Streamline dataset creation for the Raspberry Pi AI Camera

Starting an AI project often begins with building a quality dataset, which can be a complex and time-consuming task. This dataset contains the data you want to use to train, test, and verify that your AI model works. This tutorial introduces a practical approach to help simplify the process.

With the Sony IMX500 sensor on the Raspberry Pi AI Camera, you can use your own datasets to improve your AI models. Whether you’re an experienced maker or just beginning to explore the world of edge AI, this guide will help you organise, refine, and export datasets with ease. Let’s look at how this tool can support you in building smarter AI models, faster.

The challenge of dataset creation

Dataset preparation is an important yet sometimes challenging aspect of vision AI projects. Capturing images, organising them, cropping out irrelevant details, and ensuring they’re formatted correctly is a lot of work. This process can be a roadblock that slows down progress or discourages you from starting in the first place. But with the right setup and tools, you can simplify these tasks and focus on your AI development.
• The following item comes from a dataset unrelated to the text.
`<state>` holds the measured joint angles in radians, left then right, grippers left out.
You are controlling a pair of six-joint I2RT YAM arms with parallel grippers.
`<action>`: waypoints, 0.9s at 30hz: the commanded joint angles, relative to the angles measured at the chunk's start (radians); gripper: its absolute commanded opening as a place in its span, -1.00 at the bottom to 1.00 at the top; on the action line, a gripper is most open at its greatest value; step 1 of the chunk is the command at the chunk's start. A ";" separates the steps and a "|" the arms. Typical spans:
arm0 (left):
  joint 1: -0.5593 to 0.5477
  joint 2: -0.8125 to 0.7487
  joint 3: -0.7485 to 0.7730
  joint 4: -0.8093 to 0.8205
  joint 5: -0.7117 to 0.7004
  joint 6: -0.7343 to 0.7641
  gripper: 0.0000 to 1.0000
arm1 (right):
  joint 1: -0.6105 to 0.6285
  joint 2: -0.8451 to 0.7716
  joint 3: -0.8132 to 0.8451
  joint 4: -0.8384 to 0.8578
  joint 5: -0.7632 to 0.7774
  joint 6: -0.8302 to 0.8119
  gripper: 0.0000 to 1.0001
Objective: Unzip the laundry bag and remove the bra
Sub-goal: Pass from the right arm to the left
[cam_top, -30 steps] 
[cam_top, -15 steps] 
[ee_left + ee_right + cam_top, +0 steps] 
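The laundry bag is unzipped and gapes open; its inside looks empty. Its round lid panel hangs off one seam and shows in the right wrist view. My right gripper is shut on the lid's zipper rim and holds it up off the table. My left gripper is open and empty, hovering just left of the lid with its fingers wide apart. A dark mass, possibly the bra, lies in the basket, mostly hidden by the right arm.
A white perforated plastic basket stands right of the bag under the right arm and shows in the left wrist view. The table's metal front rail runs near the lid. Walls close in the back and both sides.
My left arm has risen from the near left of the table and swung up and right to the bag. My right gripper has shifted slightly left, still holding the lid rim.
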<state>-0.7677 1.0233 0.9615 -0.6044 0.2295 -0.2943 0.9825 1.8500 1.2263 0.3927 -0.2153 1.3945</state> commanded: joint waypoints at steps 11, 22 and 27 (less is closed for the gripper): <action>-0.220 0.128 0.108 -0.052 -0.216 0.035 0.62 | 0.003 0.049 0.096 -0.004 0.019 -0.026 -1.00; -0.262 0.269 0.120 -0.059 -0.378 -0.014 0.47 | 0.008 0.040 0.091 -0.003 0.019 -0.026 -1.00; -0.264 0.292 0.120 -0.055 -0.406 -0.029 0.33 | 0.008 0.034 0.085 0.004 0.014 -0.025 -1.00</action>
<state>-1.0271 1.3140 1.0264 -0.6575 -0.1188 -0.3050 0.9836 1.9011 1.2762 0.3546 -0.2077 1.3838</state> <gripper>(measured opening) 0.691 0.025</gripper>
**Figure 1:** The GUI Tool web interface

Setting up and getting started

For this tutorial, we will use a tool that provides some convenient features for dataset creation: GUI Tool. This makes it easier to capture images that are very close to the deployment environment and highly suitable for training, since the data comes directly from the IMX500 image sensor.

GUI Tool runs on a Raspberry Pi with an AI Camera attached, and you access it via a web browser using another computer on the same network.
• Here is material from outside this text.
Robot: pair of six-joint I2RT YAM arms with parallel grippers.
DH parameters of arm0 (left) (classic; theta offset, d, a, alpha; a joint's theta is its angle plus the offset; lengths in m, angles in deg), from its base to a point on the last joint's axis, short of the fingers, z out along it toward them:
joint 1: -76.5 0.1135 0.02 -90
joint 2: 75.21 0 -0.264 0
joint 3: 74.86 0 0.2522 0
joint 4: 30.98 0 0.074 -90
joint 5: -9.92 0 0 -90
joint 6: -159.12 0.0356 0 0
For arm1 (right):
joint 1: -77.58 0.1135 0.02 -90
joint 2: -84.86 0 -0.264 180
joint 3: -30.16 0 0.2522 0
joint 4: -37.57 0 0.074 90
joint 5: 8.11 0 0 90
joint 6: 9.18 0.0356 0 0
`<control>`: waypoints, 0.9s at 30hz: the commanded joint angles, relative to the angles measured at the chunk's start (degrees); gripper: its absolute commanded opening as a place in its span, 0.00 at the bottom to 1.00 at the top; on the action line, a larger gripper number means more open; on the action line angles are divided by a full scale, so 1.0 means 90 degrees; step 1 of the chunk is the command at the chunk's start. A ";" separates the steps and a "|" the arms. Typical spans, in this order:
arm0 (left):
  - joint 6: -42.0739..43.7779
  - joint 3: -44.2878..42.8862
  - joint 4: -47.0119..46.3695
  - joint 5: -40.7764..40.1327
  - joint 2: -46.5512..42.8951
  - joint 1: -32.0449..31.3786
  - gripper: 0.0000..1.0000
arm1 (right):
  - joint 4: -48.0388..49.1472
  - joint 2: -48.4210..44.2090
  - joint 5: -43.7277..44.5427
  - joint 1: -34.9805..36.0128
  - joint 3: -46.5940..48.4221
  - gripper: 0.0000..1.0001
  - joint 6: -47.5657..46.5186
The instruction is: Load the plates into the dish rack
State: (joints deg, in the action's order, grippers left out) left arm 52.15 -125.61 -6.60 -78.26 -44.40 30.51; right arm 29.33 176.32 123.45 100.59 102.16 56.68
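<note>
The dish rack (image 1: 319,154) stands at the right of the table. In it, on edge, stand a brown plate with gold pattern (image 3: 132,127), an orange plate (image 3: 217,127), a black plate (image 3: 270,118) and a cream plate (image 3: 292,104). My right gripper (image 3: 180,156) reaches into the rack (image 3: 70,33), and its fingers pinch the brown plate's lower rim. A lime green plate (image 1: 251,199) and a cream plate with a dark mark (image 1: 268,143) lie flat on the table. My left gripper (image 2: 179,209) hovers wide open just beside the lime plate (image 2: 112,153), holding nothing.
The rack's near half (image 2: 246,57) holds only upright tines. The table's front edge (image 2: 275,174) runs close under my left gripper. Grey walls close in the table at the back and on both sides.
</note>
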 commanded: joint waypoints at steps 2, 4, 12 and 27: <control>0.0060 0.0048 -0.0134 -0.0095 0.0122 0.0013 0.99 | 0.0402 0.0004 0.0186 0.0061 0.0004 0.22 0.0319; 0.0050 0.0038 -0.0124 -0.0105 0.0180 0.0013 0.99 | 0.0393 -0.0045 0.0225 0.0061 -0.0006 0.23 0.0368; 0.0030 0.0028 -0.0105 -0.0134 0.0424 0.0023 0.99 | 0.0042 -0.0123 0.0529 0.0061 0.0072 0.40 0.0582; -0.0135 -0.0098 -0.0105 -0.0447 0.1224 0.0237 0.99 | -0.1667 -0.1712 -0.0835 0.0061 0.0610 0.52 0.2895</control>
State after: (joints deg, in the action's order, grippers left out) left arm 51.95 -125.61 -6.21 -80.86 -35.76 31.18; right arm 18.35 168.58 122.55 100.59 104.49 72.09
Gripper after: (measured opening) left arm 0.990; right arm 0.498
To run the tool, you’ll need Node.js and uv software:

$ sudo apt install nodejs npm
$ curl -LsSf https://astral.sh/uv/install.sh | 
sh

Check that everything installed correctly with:

$ node --version
$ npm --version
$ uv --version

Now clone the repository from GitHub:

$ git clone https://github.com/SonySemiconductorSolutions/aitrios-rpi-sample-app-gui-tool

Navigate into the new folder and install the software in the root of the folder:

$ make setup

To start the GUI Tool, run:

$ uv run main.py

You’ll need the IP address:

$ hostname -I

Or hostname:

$ hostname

…of your Raspberry Pi to access it on the network.

Access the GUI Tool

Now move to the second computer on your local network and open a browser. Navigate to:

http://<your-raspberrypi-IP-address>:3001

…to access the tool’s interface.

You can also access the GUI Tool directly from your Raspberry Pi and AI Camera via:

http://127.0.0.1:3001

You will see the GUI Tool web interface as shown in Figure 1.
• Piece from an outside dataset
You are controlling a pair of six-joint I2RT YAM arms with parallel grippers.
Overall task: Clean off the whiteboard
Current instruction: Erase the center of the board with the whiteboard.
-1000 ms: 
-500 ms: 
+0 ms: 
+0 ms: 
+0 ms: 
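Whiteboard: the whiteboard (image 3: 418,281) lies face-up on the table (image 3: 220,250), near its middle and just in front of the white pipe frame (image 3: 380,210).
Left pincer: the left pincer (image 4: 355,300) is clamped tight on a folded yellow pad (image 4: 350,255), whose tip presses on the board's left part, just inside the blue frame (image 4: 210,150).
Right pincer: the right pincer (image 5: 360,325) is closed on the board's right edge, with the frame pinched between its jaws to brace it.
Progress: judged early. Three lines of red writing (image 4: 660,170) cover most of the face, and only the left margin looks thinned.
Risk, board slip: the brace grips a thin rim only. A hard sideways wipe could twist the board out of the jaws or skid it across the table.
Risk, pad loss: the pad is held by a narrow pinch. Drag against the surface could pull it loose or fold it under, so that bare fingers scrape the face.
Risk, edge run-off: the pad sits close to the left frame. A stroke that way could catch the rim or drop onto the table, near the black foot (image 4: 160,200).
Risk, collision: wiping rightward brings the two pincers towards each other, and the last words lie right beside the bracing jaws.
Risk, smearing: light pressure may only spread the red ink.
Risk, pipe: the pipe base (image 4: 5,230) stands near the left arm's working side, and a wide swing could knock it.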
Creating a dataset using the IMX500 sensor

Once the setup is complete, you can use the GUI Tool to create and organise your dataset. Choose the ‘Images’ tab in the sidebar and click ‘Add’ to create a new dataset. Give the dataset a name in the pop-up window; for example, ‘car-dataset’ (Figure 2). Click ‘Add’ to create the dataset.

Now we need to add images by uploading them from your computer. For this tutorial, we have used the Vehicles-OpenImages Dataset from Roboflow (Figure 3).

Click ‘Upload’ and choose an image from your Raspberry Pi OS file system. The image will appear in the car dataset (as in Figure 4).

Capture images with the camera

It is also possible to use the GUI Tool to automate image capture directly from a camera attached to your Raspberry Pi. If you have a Raspberry Pi AI Camera connected, you can also gather input tensor data alongside the raw image.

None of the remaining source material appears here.